What to do: For the entries below, the result should be an exact transcription of the lines from the one with "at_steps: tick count" up to and including the one with "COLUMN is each", and only those.

*** Data extracts ***

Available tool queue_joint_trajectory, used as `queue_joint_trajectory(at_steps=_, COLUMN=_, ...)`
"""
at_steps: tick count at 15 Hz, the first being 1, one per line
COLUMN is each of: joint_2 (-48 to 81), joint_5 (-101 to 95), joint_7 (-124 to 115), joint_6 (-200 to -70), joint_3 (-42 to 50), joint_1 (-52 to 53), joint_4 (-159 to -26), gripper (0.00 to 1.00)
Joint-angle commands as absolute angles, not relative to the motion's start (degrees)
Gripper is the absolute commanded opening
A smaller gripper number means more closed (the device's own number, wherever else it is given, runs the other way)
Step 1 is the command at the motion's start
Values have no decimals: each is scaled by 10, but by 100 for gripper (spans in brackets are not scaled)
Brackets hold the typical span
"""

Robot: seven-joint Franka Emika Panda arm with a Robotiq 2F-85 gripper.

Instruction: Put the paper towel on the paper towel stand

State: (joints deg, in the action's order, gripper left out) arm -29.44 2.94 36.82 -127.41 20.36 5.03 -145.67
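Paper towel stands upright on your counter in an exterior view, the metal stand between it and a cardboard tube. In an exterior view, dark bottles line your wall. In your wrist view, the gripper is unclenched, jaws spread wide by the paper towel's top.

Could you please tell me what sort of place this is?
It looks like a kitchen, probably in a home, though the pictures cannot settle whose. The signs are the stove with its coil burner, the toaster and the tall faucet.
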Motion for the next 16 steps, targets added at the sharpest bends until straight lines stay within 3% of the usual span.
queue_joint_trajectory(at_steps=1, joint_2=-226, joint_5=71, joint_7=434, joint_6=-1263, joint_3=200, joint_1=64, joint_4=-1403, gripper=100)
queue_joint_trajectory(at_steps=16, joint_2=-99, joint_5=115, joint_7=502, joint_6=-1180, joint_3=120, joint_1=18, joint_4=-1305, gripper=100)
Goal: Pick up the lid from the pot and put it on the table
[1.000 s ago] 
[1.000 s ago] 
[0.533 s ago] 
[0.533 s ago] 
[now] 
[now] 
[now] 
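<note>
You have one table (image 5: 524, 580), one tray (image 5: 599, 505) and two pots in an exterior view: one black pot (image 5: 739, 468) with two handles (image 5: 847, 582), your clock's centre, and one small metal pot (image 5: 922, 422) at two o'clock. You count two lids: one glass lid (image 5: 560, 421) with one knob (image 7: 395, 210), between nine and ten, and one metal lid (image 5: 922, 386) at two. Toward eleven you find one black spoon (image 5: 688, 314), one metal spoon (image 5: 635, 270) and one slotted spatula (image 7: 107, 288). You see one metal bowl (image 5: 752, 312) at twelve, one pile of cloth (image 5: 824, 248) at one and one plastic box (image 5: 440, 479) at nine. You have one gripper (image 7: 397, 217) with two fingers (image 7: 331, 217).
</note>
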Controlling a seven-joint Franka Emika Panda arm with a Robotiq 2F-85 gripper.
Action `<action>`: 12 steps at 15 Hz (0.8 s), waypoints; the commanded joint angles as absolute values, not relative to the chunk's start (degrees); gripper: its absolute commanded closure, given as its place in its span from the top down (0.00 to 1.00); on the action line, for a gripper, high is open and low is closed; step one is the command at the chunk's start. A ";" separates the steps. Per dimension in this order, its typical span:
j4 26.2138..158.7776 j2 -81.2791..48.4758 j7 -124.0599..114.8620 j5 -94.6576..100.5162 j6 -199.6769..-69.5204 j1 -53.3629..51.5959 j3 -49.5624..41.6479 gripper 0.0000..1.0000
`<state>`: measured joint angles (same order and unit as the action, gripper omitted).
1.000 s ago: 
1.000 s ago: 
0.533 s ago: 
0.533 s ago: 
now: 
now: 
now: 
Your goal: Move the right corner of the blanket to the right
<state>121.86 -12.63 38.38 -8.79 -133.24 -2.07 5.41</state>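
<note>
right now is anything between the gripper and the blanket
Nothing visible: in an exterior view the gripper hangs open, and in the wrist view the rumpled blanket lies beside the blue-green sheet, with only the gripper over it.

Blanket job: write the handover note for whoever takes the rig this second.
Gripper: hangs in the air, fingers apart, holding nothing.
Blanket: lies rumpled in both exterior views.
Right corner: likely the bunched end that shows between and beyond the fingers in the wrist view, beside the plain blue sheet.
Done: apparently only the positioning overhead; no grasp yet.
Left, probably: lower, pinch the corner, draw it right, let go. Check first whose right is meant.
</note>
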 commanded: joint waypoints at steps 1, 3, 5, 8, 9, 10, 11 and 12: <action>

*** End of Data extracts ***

Written answer:
at_steps: tick count at 15 Hz, the first being 1, one per line
COLUMN is each of: joint_2 (-48 to 81), joint_5 (-101 to 95), joint_7 (-124 to 115), joint_6 (-200 to -70), joint_3 (-42 to 50), joint_1 (-52 to 53), joint_4 (-159 to -26), gripper (0.00 to 1.00)

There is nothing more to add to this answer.